À l’arrivée, une odeur puante vous accueille. L’air y est pollué comme nulle part ailleurs dans la capitale congolaise. Les installations sanitaires n’existent plus. Il faut se « débrouiller » pour les besoins physiologiques. Des taudis sont rangés en petits couloirs exigus et lugubres.
Chacunes des femmes occupe ce qui ressemble à une petite cabine non aérée, qui leur sert à la fois de résidence et de « lieu » de travail. Le regard est curieux de la vue d’un homme. Une femme est approchée. Elle est hésitante au début. Après une mise en confiance, elle s’exprime: « Je suis une prostituée mais je suis très prudente« . Elle soulève un préservatif et donne des précisions qui donnent froid au dos: « Je couche en moyenne avec 18 hommes par jour. Je reçois 1.500 Francs congolais par client ». 1500FC, c’est moins d’un dollar US. La dame va plus loin, « certains hommes sont très méchants. Après l’acte, il dit, tu n’as pas bien bougé, je ne paie rien« . La pauvre femme montre son bras: des cicatrices des bagarres au quotidien avec des « clients insolvables » sont très visibles.
Dans le couloir suivant, une dame nous attend. Elle affirme avoir 35 ans, mais elle donne l’air d’être plus âgée, fatiguée par la misère et ce « travail » au quotidien, à la sueur de ses cuisses : « Je ne me voile pas la face. Je fais de la prostitution parce que j’ai des enfants à nourrir. Que dois-je faire ? Mon homme nous a abandonnés à notre triste sort ».
A côté d’elle, trois enfants dont l’âge varie entre 12 et 6 ans. La plus jeune, une mignonne fillette de 6 ans a un regarde tristement joyeux, comme pour dire: » S’il vous plaît faites quelque chose pour que je sorte de cet enfer« .
Enfer, le mot paraît juste. Sa sœur de neuf ans justifie le « travail » de sa mère : « Maman n’a pas de choix. C’est la souffrance qui fait qu’elle se prostitue.

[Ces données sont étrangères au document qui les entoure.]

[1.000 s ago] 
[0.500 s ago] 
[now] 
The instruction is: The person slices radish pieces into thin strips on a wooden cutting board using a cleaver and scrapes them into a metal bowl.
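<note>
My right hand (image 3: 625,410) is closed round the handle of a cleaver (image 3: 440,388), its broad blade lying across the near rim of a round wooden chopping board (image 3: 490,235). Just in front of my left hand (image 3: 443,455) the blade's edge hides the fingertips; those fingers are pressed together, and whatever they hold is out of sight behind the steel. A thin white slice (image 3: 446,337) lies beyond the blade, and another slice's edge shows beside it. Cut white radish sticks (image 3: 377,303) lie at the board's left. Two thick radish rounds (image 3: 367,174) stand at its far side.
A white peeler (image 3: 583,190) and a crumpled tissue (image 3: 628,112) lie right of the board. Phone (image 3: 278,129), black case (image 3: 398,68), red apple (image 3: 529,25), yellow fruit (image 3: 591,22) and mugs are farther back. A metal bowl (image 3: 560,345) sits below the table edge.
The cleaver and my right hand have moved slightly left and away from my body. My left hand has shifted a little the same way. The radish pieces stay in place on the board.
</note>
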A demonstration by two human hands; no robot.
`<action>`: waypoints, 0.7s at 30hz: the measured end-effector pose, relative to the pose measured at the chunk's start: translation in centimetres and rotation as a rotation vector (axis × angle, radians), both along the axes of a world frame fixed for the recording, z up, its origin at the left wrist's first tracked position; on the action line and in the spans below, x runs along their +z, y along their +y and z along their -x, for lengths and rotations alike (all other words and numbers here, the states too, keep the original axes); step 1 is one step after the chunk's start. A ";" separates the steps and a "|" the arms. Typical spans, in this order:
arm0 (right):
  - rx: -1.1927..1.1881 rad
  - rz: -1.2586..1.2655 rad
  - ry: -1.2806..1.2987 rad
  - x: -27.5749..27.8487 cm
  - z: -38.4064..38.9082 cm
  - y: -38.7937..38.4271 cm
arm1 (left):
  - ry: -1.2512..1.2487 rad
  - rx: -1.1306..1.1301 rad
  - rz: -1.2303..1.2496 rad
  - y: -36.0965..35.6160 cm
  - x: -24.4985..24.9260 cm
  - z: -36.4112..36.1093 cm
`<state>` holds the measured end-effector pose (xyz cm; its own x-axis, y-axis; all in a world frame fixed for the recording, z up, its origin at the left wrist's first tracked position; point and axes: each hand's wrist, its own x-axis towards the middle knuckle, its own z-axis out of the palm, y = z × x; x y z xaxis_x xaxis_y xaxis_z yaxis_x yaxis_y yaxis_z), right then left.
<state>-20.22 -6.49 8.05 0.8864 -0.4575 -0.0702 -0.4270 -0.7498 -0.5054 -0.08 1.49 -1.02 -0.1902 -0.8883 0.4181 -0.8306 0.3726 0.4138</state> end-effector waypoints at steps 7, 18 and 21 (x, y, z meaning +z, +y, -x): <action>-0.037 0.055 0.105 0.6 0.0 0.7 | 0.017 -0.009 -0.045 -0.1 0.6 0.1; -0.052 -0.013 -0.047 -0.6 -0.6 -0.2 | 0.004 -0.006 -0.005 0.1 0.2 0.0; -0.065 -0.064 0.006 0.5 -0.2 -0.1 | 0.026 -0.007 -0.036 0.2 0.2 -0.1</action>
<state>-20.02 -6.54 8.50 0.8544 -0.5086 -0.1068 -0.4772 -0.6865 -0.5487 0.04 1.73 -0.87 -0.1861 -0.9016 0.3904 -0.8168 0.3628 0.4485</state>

C’est ce qui nous permet de vivre« .
Ces enfants sont donc témoins du quotidien infernal de leurs mères. Elles voient des hommes faire des mouvements d’entrée et de sortie dans leur studio. Y compris la journée. Des hommes sans nom, des hommes que ces enfants à l’avenir incertain appellent « père« , le temps du coup de passe avec celle qui leur a donné la vie. Oui, papa pour dix, vingt minutes et on ne le reverra plus.
A Pakadjuma, le plus vieux métier du monde contribue à l’expansion démographique
Et la nuit, les ébats de maman sont à la portée de leurs yeux et oreilles. C’est cela Pakadjuma aussi, l’enfance est volée à tous points de vue. Elles ne vont plus à l’école ces filles, faute d’argent. Paka est un autre univers.
Plus dangereux encore, un phénomène : des jeunes filles adolescentes sont « importées » de l’Équateur. On les prépare à prendre la relève. D’autres font simplement objet du proxénétisme. Infocongo.net avance plus loin et trouve un autre petit couloir avec quatre portes. Chacune des dames attend, en position d’alerte…la concurrence est parfois rude.
On s’envoie des quolibets. Et on applique du cosmétique des pauvres, très néfaste pour la peau. Charlotte, appelons là ainsi, a 20 ans, née en 1999, belle, ravissante, mais derrière son sourire un gêné : » Oui je suis sollicitée par les hommes moyennant quelques billets ». Elle ne donne pas le montant mais le « taux » pour un coup de hanche est moins d’un dollar Us par client dans ce flamingo.
La promiscuité est telle qu’en cas d’épidémie, le désastre sera total.
Dans un petit carrefour entouré de flaques d’eau à l’odeur nauséabonde, des jeunes gens écoutent de la musique, d’autres dansent, les yeux rougis par le chanvre. La fumée des substances abusives on se l’envoie sur le visage. C’est très jeune qu’on est initié à la drogue légère. Personne ne s’en offusque ici.
Le soir venu, les danseurs se transforment en Kuluna et prennent d’assaut le quartier et d’autres lieux riverains.
A Paka, la misère a épousé la prostitution. Et le couple a de l’avenir, à l’allure où vont les choses. Chacune des embarcations de fortune en provenance du fleuve déverse ici de nouvelles candidates au plus vieux métier du monde. Et toutes ne sont pas majeures.